For this exercise, reproduce the entries below exactly, but only from the line containing "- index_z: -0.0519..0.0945" through the line containing "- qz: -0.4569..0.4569", both included.

Records to process: Begin

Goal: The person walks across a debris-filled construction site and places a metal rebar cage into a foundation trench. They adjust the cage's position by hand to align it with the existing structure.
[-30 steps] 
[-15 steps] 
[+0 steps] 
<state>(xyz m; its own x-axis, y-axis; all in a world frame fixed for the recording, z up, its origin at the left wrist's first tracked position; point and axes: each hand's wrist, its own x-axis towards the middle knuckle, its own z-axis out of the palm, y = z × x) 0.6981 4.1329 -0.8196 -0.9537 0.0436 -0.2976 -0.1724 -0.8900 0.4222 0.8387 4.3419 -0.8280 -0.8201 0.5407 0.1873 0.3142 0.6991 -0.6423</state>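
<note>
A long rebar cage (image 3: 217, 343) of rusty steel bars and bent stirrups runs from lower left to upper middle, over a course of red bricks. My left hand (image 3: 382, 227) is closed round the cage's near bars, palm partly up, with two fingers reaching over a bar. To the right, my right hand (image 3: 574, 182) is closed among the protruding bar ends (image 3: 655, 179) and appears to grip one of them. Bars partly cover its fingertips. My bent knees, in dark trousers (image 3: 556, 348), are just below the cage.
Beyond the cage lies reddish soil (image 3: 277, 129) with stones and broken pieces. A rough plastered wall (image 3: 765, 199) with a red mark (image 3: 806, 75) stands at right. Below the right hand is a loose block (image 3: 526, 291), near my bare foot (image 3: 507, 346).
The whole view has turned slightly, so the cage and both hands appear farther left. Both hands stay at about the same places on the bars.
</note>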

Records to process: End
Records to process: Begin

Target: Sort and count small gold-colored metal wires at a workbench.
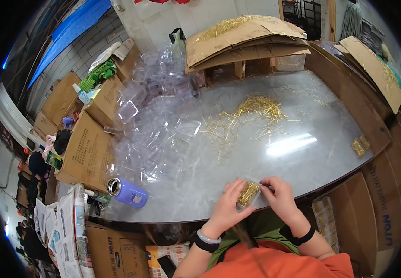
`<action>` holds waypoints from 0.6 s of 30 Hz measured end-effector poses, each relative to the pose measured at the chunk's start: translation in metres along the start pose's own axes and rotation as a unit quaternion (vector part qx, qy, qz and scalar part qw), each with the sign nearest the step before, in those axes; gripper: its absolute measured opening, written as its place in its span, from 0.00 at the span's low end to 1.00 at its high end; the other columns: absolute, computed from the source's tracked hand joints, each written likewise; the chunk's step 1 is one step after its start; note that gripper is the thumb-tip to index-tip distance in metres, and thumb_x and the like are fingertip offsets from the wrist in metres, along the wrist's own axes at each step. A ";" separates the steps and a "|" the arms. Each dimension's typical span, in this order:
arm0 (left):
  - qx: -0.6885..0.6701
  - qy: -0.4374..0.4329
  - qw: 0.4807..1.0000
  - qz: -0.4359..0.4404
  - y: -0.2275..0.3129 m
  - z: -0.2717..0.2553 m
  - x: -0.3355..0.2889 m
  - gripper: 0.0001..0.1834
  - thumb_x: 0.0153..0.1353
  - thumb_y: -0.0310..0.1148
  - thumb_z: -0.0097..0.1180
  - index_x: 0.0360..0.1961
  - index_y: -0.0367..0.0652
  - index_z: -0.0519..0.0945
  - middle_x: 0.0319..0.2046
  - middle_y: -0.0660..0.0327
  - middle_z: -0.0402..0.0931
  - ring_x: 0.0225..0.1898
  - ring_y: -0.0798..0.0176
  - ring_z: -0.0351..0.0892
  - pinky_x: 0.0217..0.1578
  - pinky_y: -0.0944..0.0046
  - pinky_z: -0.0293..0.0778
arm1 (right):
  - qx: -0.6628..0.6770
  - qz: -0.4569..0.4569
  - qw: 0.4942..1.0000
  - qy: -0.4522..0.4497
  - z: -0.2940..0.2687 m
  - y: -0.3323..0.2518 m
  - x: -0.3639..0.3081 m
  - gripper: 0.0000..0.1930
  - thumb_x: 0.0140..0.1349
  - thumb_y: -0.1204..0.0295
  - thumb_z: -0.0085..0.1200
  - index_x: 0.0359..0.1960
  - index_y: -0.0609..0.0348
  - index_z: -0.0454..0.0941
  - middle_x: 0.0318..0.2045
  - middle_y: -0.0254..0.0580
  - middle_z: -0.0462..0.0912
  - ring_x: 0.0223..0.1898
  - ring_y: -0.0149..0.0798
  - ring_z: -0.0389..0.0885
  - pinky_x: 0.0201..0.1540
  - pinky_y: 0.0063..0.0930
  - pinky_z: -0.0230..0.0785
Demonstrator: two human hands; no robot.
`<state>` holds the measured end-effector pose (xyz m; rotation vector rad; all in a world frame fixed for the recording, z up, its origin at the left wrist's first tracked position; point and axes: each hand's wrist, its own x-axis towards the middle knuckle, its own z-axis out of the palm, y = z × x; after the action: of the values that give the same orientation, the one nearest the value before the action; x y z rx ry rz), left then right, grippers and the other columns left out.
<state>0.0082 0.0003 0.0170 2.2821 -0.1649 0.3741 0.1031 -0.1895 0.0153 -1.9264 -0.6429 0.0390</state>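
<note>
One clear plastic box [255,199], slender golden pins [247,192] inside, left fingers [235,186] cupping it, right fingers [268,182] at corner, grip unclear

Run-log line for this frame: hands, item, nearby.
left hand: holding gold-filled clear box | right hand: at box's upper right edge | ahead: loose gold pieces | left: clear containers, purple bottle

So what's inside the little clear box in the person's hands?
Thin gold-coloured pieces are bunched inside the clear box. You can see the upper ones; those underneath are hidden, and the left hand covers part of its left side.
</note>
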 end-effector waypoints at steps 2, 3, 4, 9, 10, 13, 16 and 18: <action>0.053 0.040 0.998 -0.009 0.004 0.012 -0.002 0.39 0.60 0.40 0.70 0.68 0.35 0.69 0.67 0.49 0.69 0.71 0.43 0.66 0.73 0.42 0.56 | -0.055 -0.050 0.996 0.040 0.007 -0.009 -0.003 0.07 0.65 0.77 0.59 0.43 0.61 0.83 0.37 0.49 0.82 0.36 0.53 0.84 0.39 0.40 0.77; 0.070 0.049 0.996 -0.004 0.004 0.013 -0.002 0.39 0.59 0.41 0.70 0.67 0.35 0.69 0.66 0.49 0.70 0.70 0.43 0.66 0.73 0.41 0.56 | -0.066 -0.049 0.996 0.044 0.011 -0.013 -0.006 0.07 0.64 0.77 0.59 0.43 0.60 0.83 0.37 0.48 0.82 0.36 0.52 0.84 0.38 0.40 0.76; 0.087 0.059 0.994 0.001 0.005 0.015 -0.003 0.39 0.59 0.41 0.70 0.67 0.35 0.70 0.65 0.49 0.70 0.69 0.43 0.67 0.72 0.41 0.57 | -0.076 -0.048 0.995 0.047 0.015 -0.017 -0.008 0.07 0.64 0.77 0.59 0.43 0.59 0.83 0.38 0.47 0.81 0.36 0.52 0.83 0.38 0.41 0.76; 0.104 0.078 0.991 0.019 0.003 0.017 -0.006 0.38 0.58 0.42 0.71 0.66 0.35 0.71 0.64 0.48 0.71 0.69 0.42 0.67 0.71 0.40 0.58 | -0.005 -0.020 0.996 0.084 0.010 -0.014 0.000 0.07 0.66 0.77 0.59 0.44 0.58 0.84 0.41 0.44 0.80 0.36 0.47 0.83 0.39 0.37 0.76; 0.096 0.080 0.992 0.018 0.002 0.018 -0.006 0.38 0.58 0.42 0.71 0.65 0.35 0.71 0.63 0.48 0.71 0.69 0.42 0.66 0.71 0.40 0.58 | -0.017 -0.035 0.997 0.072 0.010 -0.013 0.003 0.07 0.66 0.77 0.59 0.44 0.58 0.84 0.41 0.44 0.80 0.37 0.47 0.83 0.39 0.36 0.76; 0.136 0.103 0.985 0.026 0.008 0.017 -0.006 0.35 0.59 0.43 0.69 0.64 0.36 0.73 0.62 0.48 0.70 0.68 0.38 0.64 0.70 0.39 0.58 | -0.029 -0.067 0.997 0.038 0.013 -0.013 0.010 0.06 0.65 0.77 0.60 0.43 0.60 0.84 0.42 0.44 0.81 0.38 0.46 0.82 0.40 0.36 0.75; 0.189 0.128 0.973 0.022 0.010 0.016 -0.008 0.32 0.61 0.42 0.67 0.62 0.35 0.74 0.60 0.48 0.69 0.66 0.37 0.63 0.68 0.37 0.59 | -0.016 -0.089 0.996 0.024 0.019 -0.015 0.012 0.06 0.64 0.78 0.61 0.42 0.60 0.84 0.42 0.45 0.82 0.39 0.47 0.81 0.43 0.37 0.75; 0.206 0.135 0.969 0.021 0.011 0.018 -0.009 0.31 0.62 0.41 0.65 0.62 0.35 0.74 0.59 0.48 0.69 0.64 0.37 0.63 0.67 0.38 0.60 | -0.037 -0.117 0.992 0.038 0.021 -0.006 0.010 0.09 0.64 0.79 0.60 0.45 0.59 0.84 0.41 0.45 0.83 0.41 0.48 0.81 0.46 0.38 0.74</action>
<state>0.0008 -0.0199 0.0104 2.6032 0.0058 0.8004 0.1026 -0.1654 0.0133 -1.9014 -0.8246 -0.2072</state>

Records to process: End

### Solution below
  - index_z: -0.0519..0.0945
  - middle_x: 0.0319..0.2046
  - middle_y: -0.0660..0.0327
  - middle_z: -0.0402..0.0931
  - ring_x: 0.0225..0.1898
  - ring_y: -0.0798..0.0176
  - ring_z: -0.0351..0.0892
  - pinky_x: 0.0217..0.1578
  - pinky_y: -0.0944..0.0046
  - pinky_z: -0.0293..0.0778
arm1 (right):
  - qx: -0.6628..0.6770
  - qz: -0.4569..0.4569

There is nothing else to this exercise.